A causa del Covid, quest'anno, ogni italiano perderà mediamente quasi 2.500 euro, precisamente 2.484, con punte di 3.456 euro a Firenze, di 3.603 a Bologna, di 3.645 a Modena, di 4.058 a Bolzano e addirittura di 5.575 euro a Milano. A stimare la contrazione del valore aggiunto per abitante a livello provinciale ci ha pensato l'Ufficio studi della Cgia che ha stimato anche un altro dato particolarmente allarmante: il Sud, infatti, anche se subirà una riduzione del Pil più contenuta rispetto a tutte le altre macro aree del Paese (- 9%) vedrà scivolare il Pil allo stesso livello del 1989. In termini di ricchezza, pertanto, ''retrocederà'' di ben 31 anni. Su base regionale Molise, Campania e Calabria torneranno dunque allo stesso livello di Pil reale conseguito nel 1988 (32 anni fa) e la Sicilia nientemeno che a quello del 1986 (34 anni orsono).

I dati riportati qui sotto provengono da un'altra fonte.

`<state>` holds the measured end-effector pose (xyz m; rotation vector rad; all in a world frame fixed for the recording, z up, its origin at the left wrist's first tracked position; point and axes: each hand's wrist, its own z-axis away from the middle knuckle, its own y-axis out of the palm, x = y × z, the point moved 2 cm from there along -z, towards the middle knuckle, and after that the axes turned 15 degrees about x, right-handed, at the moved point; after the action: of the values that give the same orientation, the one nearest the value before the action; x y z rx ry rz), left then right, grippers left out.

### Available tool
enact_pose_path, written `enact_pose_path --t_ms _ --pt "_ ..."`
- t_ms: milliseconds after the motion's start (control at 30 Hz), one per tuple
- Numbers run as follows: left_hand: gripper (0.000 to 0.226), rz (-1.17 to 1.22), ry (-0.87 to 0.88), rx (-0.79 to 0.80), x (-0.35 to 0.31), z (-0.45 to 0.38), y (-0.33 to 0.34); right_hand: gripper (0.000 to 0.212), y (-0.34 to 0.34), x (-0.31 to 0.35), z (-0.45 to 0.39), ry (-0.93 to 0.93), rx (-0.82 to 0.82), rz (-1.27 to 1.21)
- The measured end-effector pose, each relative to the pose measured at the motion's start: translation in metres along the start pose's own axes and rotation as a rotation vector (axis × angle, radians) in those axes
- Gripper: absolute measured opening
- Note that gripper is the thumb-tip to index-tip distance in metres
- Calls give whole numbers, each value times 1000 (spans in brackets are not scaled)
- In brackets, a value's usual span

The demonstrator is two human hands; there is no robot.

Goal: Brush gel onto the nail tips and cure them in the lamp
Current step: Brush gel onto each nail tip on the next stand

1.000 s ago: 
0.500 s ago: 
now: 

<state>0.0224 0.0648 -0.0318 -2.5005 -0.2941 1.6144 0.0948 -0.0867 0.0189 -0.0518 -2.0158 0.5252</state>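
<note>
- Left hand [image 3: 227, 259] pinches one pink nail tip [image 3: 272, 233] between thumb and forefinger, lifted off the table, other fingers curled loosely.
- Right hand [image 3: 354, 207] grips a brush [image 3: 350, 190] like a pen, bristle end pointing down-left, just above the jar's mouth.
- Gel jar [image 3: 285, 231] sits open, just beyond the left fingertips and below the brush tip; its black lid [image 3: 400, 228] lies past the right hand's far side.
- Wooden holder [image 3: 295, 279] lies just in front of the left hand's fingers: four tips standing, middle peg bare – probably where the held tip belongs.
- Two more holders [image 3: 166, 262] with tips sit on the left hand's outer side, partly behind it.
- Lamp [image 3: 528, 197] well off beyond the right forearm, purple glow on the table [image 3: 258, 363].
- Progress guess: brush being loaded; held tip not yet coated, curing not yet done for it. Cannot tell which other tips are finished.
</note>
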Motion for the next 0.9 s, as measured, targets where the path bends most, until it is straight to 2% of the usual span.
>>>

I dati, comunque, avvertono gli artigiani mestrini, sono "sicuramente sottostimati": aggiornati al 13 ottobre scorso, non tengono conto degli effetti economici negativi che deriveranno dagli ultimi Dpcm che sono stati introdotti in queste ultime due settimane. "Con meno soldi in tasca, più disoccupati e tante attività che entro la fine dell'anno chiuderanno definitivamente i battenti rischiamo che la gravissima difficoltà economica che stiamo vivendo in questo momento sfoci in una pericolosa crisi sociale. Soprattutto nel Mezzogiorno, che è l'area del Paese più in difficoltà, c'è il pericolo che le organizzazioni criminali di stampo mafioso cavalchino questo disagio traendone un grande vantaggio in termini di consenso", commenta il coordinatore dell'Ufficio studi Paolo Zabeo . La Cgia dunque chiede di imboccare la strada per cui si sosterranno "con contributi a fondo perduto non solo le attività che saranno costrette a chiudere per decreto, ma anche buona parte delle altre, in particolar modo quelle artigianali e commerciali, che, sebbene abbiano la possibilità di tenere aperto, già da una settimana denunciano che non entra quasi più nessuno nel proprio negozio". E a fronte di una "massiccia iniezione di indennizzi" nel breve periodo, è invece "indispensabile", nel medio -lungo periodo, una "drastica riduzione delle tasse alle famiglie e alle imprese per far ripartire sia i consumi che gli investimenti". La preoccupazione d'altra parte riguarda la tenuta occupazionale: con l'introduzione del blocco dei licenziamenti, quest'anno gli occupati scenderanno di circa 500 mila unità. In termini percentuali sarà sempre il Mezzogiorno l'area del Paese a subire la contrazione più marcata: (-2,9% pari a -180.700 addetti) mentre saranno Sicilia (- 2,9%), Valle d'Aosta (-3,3 %), Campania (- 3,5%) e Calabria (-5,1%), le regioni più ''colpite''. Tra tutte le 20 regioni monitorate dall'Ufficio studi della Cgia, solo il Friuli Venezia Giulia, invece, parrebbe registrare una variazione positiva (+0,2%), pari, in termini assoluti, a +800 unità.